Hay algo que me persigue, aunque intente dejarlo atrás: mi propio pasado.
Me gustaría decir que lo superé todo, que ya no me afecta lo que viví en secundaria, que los comentarios feos, las miradas de juicio y los momentos de soledad ya no me tocan. Pero no sería verdad. Todavía hay noches en las que escucho esas palabras hirientes como si me las dijeran de nuevo. Todavía me miro al espejo y recuerdo las veces que dudé de mí.
No sé por qué es tan difícil soltar. Quizá porque crecí guardando cada herida en silencio, creyendo que si no hablaba de ellas, desaparecerían. Pero no. Siguen aquí, como fantasmas que aparecen cuando menos lo espero.
A veces me atormenta pensar que esas cosas viejas definan lo que soy ahora. Me pregunto si algún día podré dejar de recordar cómo me sentí cuando me hicieron a un lado, cuando me hicieron sentir menos, cuando me quedé sola en un receso.

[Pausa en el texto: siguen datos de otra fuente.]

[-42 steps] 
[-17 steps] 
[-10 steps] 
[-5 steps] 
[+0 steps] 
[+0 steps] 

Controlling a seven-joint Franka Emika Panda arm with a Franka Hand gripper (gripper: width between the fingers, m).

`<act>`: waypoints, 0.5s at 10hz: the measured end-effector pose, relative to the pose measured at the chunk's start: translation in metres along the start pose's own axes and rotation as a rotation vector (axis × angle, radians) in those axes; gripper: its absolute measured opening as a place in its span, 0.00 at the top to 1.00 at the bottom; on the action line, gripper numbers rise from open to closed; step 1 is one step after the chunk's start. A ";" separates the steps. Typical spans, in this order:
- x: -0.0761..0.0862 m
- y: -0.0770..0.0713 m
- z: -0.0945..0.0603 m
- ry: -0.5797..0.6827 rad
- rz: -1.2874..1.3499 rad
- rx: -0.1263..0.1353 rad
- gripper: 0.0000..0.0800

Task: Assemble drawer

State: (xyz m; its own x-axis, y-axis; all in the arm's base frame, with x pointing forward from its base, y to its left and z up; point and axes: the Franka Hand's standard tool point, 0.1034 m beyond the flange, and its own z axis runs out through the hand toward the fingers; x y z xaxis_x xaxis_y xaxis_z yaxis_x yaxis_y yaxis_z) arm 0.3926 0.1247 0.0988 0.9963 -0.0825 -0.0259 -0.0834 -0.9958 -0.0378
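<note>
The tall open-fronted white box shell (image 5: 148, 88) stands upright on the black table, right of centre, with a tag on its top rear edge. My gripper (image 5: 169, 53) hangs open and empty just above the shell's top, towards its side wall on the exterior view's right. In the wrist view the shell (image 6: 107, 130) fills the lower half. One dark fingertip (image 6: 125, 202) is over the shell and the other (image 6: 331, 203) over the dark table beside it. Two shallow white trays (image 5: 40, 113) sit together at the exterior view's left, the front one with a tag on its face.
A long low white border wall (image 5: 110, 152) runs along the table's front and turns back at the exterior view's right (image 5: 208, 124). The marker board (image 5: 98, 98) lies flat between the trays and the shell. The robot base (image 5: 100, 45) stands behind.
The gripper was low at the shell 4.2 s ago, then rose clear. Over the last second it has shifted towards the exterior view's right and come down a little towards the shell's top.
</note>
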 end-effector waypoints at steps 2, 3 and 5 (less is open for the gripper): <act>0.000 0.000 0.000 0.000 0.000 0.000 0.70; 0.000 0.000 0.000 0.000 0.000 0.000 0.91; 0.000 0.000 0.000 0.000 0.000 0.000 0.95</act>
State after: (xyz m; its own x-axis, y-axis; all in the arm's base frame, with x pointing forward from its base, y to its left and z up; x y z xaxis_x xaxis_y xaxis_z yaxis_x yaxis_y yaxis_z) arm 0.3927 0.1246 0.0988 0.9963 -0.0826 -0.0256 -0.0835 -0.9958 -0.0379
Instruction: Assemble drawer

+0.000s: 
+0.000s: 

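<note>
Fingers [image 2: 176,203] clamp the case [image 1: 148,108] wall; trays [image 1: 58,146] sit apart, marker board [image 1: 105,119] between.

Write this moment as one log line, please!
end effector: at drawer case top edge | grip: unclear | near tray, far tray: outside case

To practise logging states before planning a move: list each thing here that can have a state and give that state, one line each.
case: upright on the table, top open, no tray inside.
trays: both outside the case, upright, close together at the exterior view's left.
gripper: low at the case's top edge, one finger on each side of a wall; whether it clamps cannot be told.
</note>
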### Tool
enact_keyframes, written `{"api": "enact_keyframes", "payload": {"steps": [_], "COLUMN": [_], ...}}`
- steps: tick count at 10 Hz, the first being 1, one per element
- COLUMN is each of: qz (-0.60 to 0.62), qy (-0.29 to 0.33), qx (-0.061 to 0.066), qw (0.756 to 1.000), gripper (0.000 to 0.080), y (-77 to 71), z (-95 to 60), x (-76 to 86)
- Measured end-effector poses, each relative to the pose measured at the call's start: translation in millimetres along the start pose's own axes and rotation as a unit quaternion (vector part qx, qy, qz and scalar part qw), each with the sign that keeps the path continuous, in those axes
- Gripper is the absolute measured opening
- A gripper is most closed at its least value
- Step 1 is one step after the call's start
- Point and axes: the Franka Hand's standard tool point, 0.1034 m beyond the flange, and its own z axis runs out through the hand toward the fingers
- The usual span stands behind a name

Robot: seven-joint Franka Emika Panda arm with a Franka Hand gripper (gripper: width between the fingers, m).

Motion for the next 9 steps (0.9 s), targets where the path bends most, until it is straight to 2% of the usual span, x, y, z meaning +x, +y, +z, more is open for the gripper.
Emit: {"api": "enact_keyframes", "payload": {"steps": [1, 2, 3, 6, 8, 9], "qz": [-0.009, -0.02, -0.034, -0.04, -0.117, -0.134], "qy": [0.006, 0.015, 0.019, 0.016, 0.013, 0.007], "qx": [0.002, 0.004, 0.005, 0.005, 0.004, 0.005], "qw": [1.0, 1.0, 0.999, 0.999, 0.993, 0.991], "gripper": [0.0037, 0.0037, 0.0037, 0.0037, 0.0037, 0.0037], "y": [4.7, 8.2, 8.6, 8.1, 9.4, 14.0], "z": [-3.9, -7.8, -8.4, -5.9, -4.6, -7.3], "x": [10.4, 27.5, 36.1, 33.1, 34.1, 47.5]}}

Lo raro es que, aunque sé que no estoy en ese lugar, mi mente insiste en llevarme allí. Es como si no quisiera dejarme avanzar. Como si cada logro que consigo tuviera que venir acompañado de un recordatorio de que alguna vez fui débil.
Pero tal vez ahí está la lección: que aunque esos recuerdos duelen, también me hicieron fuerte. Que aunque me atormenten, también me muestran que sobreviví. Que sigo aquí, escribiendo, intentando, viviendo.
El pasado no se va tan fácil, pero tampoco me ha vencido. Y aunque me duela, sé que algún día encontraré la forma de hacer las paces con mis fantasmas.